◆ Work to complete ◆
Answer with a number only, giving how many lines in the data below include "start".

◆ Source information ◆
____
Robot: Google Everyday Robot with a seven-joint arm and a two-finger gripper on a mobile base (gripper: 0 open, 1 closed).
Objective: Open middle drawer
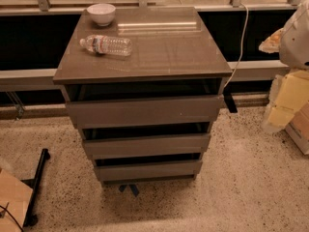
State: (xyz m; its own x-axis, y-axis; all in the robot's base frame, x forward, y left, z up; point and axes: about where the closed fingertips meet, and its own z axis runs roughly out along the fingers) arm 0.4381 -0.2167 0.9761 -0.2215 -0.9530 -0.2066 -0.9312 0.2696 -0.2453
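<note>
The cabinet [145,57] stands in the middle of the camera view with three stacked drawer fronts. The middle drawer [147,145] is a glossy grey-brown flat front with no handle, between the taller top drawer front [145,111] and the smaller lowest front [147,169]. A dark gap runs above each front. The middle front sits in step with the other two and none of its inside shows. My gripper is not in view.
A white bowl [101,13] and a lying water bottle [106,45] are on the cabinet top. A white cable [240,47] hangs at its right. Yellow and white bundles [289,95] are piled at the right edge. A black stand [36,187] and cardboard [12,197] sit bottom left.
</note>
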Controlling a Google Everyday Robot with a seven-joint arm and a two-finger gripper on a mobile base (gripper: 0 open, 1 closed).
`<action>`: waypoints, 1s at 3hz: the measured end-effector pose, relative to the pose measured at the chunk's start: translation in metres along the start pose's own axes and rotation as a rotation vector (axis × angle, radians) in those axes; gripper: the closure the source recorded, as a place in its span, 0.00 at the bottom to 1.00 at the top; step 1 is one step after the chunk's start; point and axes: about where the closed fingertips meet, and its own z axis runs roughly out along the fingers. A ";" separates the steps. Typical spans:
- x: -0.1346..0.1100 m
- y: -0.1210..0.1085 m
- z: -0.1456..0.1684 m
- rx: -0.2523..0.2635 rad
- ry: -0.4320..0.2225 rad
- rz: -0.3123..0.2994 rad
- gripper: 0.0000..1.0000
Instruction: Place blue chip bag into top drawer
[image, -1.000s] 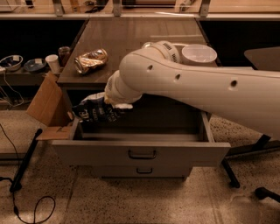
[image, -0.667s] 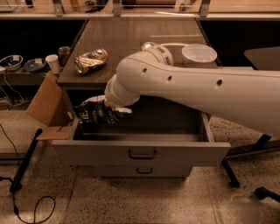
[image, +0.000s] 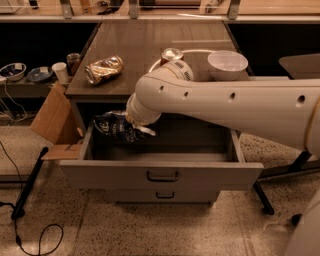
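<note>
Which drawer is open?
The top drawer, the big upper one, is pulled out; the small lower drawer is shut. The gripper is over the open one's left end, at the blue chip bag.

Brown surface (image: 150, 40) beyond the end effector (image: 136, 129), which hangs over the open top drawer (image: 160, 172) — crushed gold can (image: 104, 69) beyond-left, soda can (image: 171, 54) and white bowl (image: 227, 64) beyond-right.

A speckled terrazzo floor (image: 150, 230) fills the lower frame, with a black pole (image: 30, 182) lying at lower left. A brown-topped table (image: 150, 40) stands at centre, an open cardboard box (image: 52, 117) beside it at left, all in dim, warm light
</note>
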 end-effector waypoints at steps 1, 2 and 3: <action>-0.015 -0.005 0.003 0.021 -0.053 0.080 1.00; -0.026 -0.004 0.007 0.018 -0.088 0.089 1.00; -0.028 0.001 0.012 -0.004 -0.100 0.034 1.00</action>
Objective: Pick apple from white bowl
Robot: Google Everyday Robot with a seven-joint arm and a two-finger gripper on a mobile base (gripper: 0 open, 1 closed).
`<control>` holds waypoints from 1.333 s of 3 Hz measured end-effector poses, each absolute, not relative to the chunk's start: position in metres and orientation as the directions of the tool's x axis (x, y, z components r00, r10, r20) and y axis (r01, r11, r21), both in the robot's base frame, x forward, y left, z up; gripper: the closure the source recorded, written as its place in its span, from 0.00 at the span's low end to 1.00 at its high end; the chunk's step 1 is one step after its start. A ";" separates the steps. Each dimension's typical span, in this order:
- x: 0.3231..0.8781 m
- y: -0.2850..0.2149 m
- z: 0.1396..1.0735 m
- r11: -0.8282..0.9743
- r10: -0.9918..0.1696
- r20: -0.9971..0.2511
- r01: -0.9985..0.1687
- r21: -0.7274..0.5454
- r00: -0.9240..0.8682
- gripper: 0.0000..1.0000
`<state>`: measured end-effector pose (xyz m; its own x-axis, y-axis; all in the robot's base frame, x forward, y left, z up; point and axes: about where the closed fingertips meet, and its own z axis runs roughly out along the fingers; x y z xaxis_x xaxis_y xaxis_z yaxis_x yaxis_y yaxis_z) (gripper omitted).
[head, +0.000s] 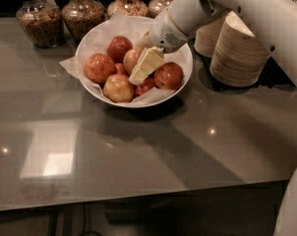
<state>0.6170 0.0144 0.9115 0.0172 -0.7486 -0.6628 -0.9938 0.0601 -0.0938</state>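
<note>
The white bowl (185, 58), lined with crinkled white paper, stands at the back of the grey table and holds several apples. A pale yellow-tan apple (130, 59) with an orange blush lies in the middle of it. My gripper (141, 65) reaches down from the upper right into the bowl and sits right against this apple's right side, partly covering it. Another pale apple (118, 88) lies at the bowl's front. Redder apples lie to the left (99, 67), at the back (119, 47) and to the right (169, 75).
Stacks of small beige disposable bowls (239, 53) stand just right of the white bowl. Glass jars of grains (38, 21) line the back edge. The grey table (138, 151) stretches toward me, with glare patches on it.
</note>
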 end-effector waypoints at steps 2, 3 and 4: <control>0.617 0.017 0.906 0.054 -0.754 -0.657 -0.996 -0.075 0.008 0.69; 0.617 0.017 0.906 0.054 -0.754 -0.657 -0.996 -0.075 0.008 0.92; 0.617 0.017 0.906 0.054 -0.754 -0.657 -0.996 -0.075 0.008 1.00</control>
<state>0.6172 0.0173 0.9064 0.0083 -0.7539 -0.6570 -0.9957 0.0541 -0.0746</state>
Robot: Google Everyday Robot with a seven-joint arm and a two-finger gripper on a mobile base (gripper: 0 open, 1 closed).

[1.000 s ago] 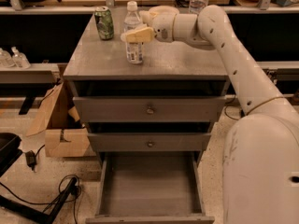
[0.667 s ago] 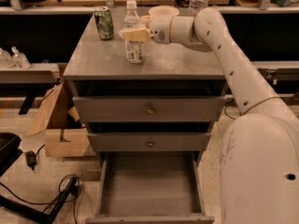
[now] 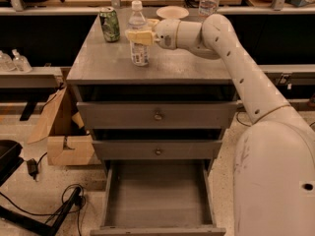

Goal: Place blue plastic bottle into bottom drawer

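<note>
The blue plastic bottle [image 3: 139, 50], clear with a white cap and a white-and-bluish label, stands upright on the grey cabinet top [image 3: 187, 63], left of centre. My gripper [image 3: 140, 36] reaches in from the right and sits at the bottle's upper body, crossing in front of it. The bottle's base rests on the cabinet top. The bottom drawer [image 3: 157, 200] is pulled open below, a deep grey tray with nothing in it.
A green can [image 3: 109, 24] stands at the back left of the cabinet top. A pale bowl [image 3: 172, 12] and a taller water bottle [image 3: 208, 1] are behind. The two upper drawers [image 3: 157, 115] are shut. A cardboard box [image 3: 64, 136] and cables lie on the floor at left.
My gripper has moved a little to the left, further across the bottle. The bottle and the can have not moved.
</note>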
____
◆ Solution ◆
2